We live with so many myths around us that we often forget that’s what they are. And we’re forever creating and recreating them too, especially when it comes to people.

We grow up with them for a start; the boogie man, the tooth fairy, etc. and they quickly become embedded in our consciousness. Jung’s psychology is full of mythical figures he calls archetypes, and he analyzed in great detail the way in which those mythical figures in our collective unconscious affect us.

As children we also create our own myths; some completely imaginary and some are centred around real people: our parents and guardians are often the first subjects of our personal myth creations. When we are kids, we see our parents as gods in many respects. Eventually, that illusion is broken and they fall from grace. However, that personal myth creation doesn’t stop there.

We just have to take a closer look at our lives and see that we continue to use myths in various ways in our everyday lives. They are all around us; whether in books of fiction such as The Lord of the Rings, or films such as Star Wars, where the battle between good and evil is playing itself out through mythical representatives of those forces. And these are the just the obvious ones.

The Myth of Celebrity

Look at the myth of celebrity; we have elevated people with no specific talents to such heights in the media that all they can do once they are up there is fall — and badly! You hear people complaining all the time that a certain celebrity is famous for being famous, and that they don’t deserve to be where they are. I don’t think deserving has anything to do with it.

There is a lesson for us from this cycle of putting people up on pedestals and then tearing them down.

I believe we do that in our daily lives, in a much subtler way. I think of how much I’ve projected on to people I meet for the first time, who might have characteristics to which I aspire, like a talent for music or art, or who have status, and before long, I’m making them out to be something they’re not: perfect.

Perfection is at the core of this myth situation of putting people on pedestals and tearing them down.

The perfection we seek is that of our spirit-nature. That spirit-nature is at the core of all things and it is indeed perfect. However, through lack of understanding we confuse the quest for our perfect spirit-nature with physical expressions that might touch upon it. Hence our admiration for physical beauty.

When we tear down people we have placed on pedestals, we are in many ways subconsciously recreating when our parents or guardians fell from grace, the day we realized they are not gods.

I do think if we are to grow, we need to be responsible for the myths we create and be aware of their limitations and implications. We can continue to use myths positively, for guidance, inspiration, dreaming, or just for the sake of it. But when we start to build people to be something they, or anyone, could never be, that’s where we have to draw the line.

That process can be destructive to our relationships.

In psychological terms, they say that it takes up to two years to get to know the person you are having an intimate relationship with. Just think how many people get married long before two years of knowing each other. Then think of the high divorce rate in most Western countries. That illustrates to me how being unaware of our personal myths results in projecting false expectations of others around us, with negative consequences.
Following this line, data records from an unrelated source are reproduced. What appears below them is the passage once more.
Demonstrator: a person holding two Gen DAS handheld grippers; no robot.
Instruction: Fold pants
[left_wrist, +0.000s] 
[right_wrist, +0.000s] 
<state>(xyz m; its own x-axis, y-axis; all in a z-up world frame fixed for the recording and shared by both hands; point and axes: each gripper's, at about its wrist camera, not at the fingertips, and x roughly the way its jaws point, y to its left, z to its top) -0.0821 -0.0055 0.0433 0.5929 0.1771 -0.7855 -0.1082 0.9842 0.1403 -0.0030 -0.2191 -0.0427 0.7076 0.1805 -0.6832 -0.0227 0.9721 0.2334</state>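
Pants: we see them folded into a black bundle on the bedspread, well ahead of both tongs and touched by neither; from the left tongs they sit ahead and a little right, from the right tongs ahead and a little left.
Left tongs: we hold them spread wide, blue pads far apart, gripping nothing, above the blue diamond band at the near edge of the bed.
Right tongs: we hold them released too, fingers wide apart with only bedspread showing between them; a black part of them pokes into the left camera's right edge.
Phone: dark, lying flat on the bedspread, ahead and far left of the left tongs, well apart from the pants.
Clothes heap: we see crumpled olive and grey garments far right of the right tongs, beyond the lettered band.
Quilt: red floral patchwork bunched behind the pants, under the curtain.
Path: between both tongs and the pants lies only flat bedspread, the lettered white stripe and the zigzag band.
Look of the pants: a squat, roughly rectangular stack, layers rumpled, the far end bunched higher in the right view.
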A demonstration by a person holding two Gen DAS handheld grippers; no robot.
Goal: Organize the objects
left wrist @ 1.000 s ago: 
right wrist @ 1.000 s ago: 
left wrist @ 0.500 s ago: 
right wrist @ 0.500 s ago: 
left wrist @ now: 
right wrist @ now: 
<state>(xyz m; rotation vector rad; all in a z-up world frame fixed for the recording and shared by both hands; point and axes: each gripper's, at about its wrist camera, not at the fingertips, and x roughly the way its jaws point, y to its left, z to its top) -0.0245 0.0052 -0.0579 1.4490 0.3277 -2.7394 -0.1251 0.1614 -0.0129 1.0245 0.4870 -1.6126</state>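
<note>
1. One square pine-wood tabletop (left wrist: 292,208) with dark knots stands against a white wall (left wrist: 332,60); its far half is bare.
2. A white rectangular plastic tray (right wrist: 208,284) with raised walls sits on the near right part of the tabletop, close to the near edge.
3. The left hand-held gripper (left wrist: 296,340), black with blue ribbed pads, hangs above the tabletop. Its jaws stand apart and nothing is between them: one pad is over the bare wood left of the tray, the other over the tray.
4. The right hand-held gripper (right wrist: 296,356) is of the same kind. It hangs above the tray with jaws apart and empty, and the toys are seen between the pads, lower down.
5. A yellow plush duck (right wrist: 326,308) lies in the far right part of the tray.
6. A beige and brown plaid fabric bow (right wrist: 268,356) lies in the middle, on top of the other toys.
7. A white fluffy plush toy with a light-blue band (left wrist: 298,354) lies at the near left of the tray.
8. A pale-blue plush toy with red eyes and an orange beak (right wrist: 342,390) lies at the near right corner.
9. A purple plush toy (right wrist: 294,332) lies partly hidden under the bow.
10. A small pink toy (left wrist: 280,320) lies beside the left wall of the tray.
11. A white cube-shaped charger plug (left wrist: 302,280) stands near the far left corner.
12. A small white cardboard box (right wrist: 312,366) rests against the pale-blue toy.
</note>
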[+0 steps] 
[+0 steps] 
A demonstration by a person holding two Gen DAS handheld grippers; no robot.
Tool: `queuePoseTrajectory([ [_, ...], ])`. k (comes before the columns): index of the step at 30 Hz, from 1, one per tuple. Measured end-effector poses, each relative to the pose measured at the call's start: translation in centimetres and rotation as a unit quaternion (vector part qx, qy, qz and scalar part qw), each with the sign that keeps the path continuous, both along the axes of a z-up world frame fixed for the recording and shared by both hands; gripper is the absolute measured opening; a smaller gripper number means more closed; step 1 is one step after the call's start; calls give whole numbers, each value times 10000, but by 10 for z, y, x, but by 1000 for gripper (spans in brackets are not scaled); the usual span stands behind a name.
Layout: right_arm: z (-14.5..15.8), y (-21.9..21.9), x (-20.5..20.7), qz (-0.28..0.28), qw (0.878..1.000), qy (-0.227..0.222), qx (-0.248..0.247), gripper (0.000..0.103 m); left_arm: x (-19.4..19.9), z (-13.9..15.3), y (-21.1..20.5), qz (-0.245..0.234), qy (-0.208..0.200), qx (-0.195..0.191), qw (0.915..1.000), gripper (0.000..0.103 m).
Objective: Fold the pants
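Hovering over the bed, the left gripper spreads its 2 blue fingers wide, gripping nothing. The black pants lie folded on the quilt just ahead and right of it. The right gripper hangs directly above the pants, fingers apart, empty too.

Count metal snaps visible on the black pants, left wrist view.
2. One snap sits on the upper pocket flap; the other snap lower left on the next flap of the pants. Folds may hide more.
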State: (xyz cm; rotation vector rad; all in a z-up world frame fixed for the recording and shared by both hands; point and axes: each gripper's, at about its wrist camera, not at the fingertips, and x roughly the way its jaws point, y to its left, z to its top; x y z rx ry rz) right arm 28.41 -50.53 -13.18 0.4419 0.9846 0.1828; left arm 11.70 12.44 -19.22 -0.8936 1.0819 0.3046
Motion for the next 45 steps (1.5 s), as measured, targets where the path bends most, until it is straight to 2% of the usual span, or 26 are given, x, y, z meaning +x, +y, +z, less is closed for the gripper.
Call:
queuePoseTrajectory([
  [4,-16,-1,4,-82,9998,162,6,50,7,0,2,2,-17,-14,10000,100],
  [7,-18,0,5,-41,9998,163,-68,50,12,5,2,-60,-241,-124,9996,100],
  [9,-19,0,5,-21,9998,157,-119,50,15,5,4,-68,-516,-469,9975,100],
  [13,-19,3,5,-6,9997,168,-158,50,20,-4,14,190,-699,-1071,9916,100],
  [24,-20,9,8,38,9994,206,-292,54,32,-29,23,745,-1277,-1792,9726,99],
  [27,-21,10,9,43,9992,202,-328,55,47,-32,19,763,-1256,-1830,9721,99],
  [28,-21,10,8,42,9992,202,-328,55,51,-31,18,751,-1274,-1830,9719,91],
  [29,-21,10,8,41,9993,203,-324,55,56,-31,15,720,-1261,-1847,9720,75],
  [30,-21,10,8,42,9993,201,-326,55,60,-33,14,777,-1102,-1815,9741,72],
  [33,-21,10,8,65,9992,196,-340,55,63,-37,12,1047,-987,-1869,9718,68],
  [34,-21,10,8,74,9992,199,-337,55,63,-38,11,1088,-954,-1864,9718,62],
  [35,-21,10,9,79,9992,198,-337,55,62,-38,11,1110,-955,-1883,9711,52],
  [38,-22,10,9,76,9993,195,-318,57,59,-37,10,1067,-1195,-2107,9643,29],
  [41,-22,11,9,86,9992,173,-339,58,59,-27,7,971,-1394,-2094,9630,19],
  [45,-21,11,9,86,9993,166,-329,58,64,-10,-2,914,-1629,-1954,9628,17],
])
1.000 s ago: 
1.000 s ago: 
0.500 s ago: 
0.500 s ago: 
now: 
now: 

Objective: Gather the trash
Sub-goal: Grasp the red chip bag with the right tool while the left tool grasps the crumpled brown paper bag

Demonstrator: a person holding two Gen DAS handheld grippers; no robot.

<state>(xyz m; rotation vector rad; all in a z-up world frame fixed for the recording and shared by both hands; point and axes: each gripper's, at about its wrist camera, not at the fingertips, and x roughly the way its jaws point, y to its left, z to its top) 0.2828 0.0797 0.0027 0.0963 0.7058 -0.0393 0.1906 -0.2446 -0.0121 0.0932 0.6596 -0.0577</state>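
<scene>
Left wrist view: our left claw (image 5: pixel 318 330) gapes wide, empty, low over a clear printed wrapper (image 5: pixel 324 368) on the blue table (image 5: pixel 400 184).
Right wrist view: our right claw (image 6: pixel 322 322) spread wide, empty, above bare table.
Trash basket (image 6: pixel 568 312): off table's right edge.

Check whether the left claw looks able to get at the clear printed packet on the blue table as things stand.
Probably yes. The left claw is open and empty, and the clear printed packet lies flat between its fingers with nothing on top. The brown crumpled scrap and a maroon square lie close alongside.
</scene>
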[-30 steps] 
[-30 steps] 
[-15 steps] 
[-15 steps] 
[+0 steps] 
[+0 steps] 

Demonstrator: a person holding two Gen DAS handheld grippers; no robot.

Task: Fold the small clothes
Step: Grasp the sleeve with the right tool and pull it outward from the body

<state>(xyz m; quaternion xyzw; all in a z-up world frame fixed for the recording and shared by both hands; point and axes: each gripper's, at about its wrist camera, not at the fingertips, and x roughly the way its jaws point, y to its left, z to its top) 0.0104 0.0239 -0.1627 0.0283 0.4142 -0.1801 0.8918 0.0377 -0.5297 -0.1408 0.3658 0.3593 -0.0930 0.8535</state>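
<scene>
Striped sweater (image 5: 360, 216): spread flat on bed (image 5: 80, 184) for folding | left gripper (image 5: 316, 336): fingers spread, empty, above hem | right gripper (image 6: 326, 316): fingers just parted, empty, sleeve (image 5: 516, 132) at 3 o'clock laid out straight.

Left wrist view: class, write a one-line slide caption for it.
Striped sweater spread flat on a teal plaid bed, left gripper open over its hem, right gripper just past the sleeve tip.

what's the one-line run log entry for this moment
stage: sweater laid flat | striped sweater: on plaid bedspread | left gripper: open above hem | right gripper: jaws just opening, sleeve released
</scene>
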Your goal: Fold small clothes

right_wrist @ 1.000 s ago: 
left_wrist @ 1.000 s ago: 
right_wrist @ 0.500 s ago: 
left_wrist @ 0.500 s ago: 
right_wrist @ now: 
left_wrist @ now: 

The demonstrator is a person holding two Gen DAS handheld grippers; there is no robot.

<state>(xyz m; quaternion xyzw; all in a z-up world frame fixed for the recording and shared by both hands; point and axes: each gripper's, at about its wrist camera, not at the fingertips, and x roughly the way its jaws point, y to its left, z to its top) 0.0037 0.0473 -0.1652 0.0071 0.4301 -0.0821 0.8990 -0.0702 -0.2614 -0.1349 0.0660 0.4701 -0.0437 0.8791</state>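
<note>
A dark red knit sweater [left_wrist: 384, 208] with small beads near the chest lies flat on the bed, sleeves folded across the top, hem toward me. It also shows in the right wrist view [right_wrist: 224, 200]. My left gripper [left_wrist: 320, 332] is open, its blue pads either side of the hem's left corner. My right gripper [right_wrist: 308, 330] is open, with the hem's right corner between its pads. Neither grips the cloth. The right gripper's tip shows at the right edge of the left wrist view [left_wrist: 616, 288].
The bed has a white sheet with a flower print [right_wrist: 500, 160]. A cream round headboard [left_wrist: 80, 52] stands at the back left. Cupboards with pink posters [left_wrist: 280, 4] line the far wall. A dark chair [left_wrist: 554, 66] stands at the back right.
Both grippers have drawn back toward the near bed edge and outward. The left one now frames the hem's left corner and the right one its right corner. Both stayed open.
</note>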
When we meet people we are interested in having as friends or lovers, it is our sole responsibility not to project false ideals on to them, and to nurture our inbuilt need for myths through more creative means such as writing, art, music, or whatever is appropriate to us, and to be aware not to make set unreasonable expectations of others. By invalidating others, we invariably invalidate ourselves.

By becoming more aware of, and hopefully more responsible for our personal myths, we can learn a lot about what moves and inspires us, and give us an insight into our deeper nature. And that can only be a good thing.